Remarkably, heather is very responsive to elevated CO2, so that may be one contributor to the early flowering of heather in recent years. It flowers earlier and accumulates more biomass at elevated CO2 levels (+100ppm cf 1992 values increased biomass by 30%).

* In one of these papers, see this hopelessly optimistic comment published in 1992:

New Phytol. (1992), 122, 635-642
http://onlinelibrary.wiley.com/doi/10.1111/j.1469-8137.1992.tb00091.x/pdf

If worldwide CO2 emissions are stabilized at 1990
levels (as agreed by the European Commission for
Europe alone), 600 ppm will be reached at about
2600 (Watson et al, 1990).

- currently 393 ppm
- in 1992 about 353 ppm
- projections for 600 ppm now roughly 2070

Kate Atchley
20-08-2012, 10:30 AM
Gavin, you start with "This year the E Highlands heather is really late ..."

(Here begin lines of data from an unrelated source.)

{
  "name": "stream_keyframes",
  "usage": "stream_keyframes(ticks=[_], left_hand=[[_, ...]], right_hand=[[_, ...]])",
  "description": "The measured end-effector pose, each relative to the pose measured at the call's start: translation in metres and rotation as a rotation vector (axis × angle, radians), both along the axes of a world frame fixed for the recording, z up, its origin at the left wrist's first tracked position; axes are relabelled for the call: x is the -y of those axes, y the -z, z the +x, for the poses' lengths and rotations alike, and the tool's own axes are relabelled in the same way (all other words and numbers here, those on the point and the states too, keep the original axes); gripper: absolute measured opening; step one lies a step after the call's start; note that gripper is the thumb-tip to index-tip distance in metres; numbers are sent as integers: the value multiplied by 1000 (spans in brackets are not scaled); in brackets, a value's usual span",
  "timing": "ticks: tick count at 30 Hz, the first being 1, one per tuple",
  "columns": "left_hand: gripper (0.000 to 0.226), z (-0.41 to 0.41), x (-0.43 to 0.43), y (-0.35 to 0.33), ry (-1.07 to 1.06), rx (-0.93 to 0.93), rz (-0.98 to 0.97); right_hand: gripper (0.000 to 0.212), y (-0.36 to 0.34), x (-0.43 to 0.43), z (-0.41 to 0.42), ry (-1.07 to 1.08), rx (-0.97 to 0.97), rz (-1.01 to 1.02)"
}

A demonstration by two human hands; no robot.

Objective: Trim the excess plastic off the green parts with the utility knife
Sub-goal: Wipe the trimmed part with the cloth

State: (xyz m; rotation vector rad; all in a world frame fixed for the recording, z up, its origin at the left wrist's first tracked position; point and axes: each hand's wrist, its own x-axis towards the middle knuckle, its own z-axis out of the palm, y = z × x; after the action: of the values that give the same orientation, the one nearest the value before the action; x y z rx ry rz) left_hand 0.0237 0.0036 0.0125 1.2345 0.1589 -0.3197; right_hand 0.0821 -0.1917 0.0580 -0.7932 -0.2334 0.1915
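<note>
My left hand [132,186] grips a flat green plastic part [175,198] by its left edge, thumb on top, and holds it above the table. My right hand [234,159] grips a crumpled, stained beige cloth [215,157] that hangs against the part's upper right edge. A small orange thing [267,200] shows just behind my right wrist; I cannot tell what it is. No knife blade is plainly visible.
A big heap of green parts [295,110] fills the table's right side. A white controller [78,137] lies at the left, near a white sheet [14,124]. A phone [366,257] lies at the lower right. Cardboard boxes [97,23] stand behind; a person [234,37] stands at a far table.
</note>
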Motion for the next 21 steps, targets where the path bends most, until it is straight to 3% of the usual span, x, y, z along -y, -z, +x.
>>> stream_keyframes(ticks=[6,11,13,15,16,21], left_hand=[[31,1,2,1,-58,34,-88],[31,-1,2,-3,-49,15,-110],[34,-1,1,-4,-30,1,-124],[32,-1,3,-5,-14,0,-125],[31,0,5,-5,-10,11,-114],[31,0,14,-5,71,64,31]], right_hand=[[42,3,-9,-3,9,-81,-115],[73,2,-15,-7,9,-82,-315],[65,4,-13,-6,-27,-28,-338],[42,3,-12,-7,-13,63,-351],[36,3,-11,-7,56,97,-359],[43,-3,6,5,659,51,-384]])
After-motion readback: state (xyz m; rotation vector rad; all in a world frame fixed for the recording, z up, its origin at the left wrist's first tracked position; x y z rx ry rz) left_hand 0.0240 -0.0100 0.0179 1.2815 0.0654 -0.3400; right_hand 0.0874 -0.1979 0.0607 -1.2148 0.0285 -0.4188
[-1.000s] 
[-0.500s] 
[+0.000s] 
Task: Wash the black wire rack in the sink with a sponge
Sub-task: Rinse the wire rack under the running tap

The ling's late here in the West Highlands too though now it is coming into bloom it looks promising. Last year's heather was the best for years.

I sense the late flowering is due to cooler-than-average temperatures though we have had some warm spells, including this month's good temperatures. We've also had loads of sunshine enjoying the best Summer in the UK this year, it seems ... which more than compensates for the incessant rain of the Autumn/early Winter.

Could the heather's lateness also be due to the poor Autumn weather? Did that slow the plants progress down in some way?

No biologist me, as you gather!

Kate

gavin
09-09-2012, 12:10 PM
Just updating this thread with the August maps. Available here:

http://www.metoffice.gov.uk/climate/uk/anomacts/

August was warmish in the west and wettish in the east. Once again, expect higher winter losses in the east for a variety of reasons including the health and vigour of colonies going into winter.

http://www.metoffice.gov.uk/climate/uk/anomacts/2012/8/2012_8_MeanTemp_Anomaly_1981-2010.gif
http://www.metoffice.gov.uk/climate/uk/anomacts/2012/8/2012_8_Rainfall_Anomaly_1981-2010.gif
On the other hand look at actuals rather than comparing to the long-term average and you see that things are different:

http://www.metoffice.gov.uk/climate/uk/anomacts/2012/8/2012_8_MeanTemp_Actual.gif
http://www.metoffice.gov.uk/climate/uk/anomacts/2012/8/2012_8_Rainfall_Actual.gif

If you want to take this further, take a look at both August ground and air frosts over the last run of years. 2012 had a widespread air frost as well as ground frost and it was that which put an early end to our heather season here.

G.

Poly Hive
24-09-2012, 08:51 PM
If you base your move on the 12th there are years you will miss it totally. I can remember one honey show when I had some success with the heather class and the "worthies" were grumbling about no heather. I was up by the middle of July and took a very decent crop, they moved on the 12th.